Start of GIVEN INFORMATION
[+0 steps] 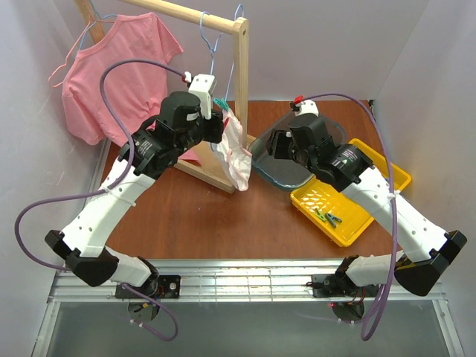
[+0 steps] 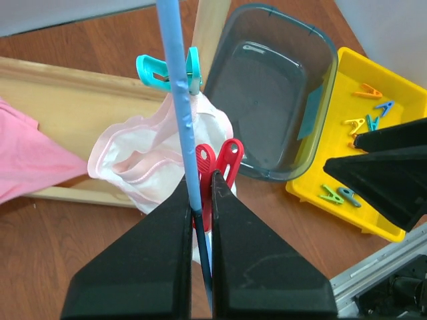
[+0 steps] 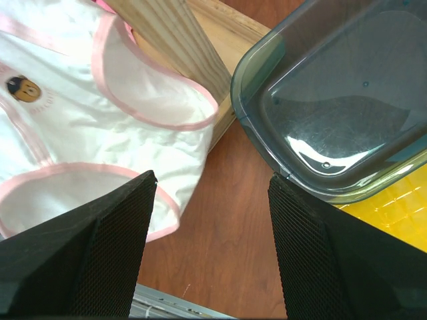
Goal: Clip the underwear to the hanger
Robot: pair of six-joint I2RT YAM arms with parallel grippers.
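I have my left gripper [image 2: 202, 185] pinched tight on a red peg [image 2: 218, 165], right against the hanger [image 2: 175, 67]. The underwear [image 2: 143, 160] hangs from that blue wire by a teal peg [image 2: 155, 71], beside the wooden stand [image 1: 239, 82] towards the desk's far edge. My right gripper [image 3: 210, 193] hovers with its jaws wide, between the underwear and the grey tub [image 3: 333, 100].

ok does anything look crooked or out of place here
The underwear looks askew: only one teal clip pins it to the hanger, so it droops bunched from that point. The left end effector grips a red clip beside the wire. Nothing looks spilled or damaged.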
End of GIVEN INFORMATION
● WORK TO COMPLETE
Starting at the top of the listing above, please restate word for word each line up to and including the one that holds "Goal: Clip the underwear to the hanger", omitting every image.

● SOLUTION TO THIS PROBLEM
[+0 steps] 
[+0 steps] 
[+0 steps] 
Goal: Clip the underwear to the hanger

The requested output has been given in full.